元宝镇外,巡防营驻地。
王昆花十万两买下“混成旅”的编制后,这里的营盘扩大了三倍。
大旱之年招来的难民,加上收编的土匪,队伍拉到了几千号人。
朱开山揣着手,站在军营大门外一百多步的地方。
他本以为,凭着自己当年在老金沟当总把头的面子。
这军营里有不少以前矿上的熟人,跟门口的哨兵攀两句老乡,塞点烟土钱,就能溜进去把儿子领出来。
他想错了。
军营大门外,拉着两道带刺的铁丝网。
四个哨兵端着上了刺刀的毛瑟步枪,像泥雕木塑一样站得笔直。
眼神里透着股见过血的狼性。
根本不搭理他的套近乎。
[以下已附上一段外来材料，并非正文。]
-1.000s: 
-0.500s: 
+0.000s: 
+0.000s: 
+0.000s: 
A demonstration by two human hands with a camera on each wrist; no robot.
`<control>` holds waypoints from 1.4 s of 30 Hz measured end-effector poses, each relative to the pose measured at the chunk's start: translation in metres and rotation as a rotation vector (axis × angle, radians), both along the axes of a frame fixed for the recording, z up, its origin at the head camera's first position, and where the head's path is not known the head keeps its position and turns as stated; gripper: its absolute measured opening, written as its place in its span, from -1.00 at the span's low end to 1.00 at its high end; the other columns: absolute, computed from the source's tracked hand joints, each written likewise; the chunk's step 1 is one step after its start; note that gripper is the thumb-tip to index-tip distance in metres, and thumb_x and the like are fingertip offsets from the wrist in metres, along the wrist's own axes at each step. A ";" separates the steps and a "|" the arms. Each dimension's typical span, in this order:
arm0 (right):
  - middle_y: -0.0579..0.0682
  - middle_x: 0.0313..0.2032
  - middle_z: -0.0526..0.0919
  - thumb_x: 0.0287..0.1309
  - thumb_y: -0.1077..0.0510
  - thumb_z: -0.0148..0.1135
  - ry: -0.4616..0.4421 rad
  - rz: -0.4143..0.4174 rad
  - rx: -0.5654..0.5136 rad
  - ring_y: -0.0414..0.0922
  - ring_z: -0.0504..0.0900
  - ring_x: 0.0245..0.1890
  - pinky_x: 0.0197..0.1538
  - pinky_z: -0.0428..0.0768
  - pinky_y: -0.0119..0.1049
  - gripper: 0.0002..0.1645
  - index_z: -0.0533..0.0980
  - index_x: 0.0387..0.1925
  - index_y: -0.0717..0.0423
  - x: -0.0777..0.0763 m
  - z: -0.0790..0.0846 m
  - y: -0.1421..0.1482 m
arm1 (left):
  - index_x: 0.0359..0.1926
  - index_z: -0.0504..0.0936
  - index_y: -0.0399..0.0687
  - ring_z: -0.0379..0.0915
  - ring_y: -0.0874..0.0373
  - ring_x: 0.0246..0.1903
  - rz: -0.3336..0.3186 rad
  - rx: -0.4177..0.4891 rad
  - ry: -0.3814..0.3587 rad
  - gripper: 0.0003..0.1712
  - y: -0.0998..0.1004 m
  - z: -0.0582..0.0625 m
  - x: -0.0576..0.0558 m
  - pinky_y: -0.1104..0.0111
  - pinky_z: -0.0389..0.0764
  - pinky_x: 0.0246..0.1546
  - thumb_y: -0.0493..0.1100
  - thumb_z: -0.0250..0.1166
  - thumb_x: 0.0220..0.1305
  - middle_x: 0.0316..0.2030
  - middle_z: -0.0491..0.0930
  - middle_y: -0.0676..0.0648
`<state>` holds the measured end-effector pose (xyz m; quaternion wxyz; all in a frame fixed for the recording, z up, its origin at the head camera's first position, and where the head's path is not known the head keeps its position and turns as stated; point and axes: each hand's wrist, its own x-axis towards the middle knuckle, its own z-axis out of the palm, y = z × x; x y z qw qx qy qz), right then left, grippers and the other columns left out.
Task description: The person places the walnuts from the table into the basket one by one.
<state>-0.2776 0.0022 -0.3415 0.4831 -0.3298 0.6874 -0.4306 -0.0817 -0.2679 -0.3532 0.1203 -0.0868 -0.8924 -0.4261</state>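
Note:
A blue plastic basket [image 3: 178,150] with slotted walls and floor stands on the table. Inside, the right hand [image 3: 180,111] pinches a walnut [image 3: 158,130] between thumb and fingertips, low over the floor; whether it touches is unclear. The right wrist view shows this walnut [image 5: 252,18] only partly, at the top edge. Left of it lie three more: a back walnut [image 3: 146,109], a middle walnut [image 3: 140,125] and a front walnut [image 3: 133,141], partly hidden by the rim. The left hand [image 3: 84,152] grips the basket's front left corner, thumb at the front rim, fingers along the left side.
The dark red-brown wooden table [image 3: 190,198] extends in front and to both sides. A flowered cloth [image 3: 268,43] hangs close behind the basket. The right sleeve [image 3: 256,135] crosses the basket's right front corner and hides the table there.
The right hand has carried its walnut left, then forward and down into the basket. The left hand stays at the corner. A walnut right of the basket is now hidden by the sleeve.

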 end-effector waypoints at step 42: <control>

谁敢靠近警戒线,直接拉枪栓警告。
军有军法,这不是草台班子的胡子窝了。
朱开山只能踮起脚尖,透过铁丝网的缝隙往操场里看。
这一看,他倒吸了一口凉气。
操场上几千号新兵,正在泥水里练习端枪突刺。
杀声震天。
最让他震惊的是,这些当兵的竟然没有一个人留辫子!
包括那些骑在马上的军官,全特么是清一色的青皮光头!
这是王昆当上旅长后下的死命令。
全军剪辫,抹除奴性!
换上统一的军服,彻底大清划清界限。
穷乡僻壤的,王昆干的如此出格,朝廷也不想有个说法。
可是小站练兵就是这样,掌控力下降,就这么装聋作哑了。
人群中。
朱开山一眼认出了自己的二儿子。
传武也剃了个瓦亮的光头,浑身是泥。手里端着一把木头做的训练枪,正跟对面的新兵嗷嗷叫着拼刺刀。
动作凶狠,招招搏命。
朱开山贴在铁丝网上。本以为这小兔崽子吃不了军营的苦,会满脸苦相地求他带自己回家。
结果,他隔着铁丝网和传武对视了一眼。
传武的眼神锐利得像头狼崽子。得意洋洋,满脸都是找对人生方向的意气风发。压根没有半点想回放牛沟种地的意思。
朱开山叹了口气,知道儿子这头是说不通了。
进不去军营,他只能转身去了镇中心的王府。
王府的门房也是戒备森严,但好在朱开山的面子在这里还有点用,碰巧遇到正要出门办事的张二狗。
二狗念着当年旧情,进去通报了一声。
半个时辰后,朱开山被带进了会客厅。
王昆穿着一身没挂军衔的西装。靠在沙发上,手里端着一杯红酒。两个漂亮的丫鬟正在马杀鸡!
“王旅长。”
朱开山目不斜视,姿态放得极低。双手抱拳,深深鞠了一躬。
“老朱啊,坐吧。”
王昆指了指对面的椅子,“不在放牛沟当你的土财主,跑这儿来找我干啥?”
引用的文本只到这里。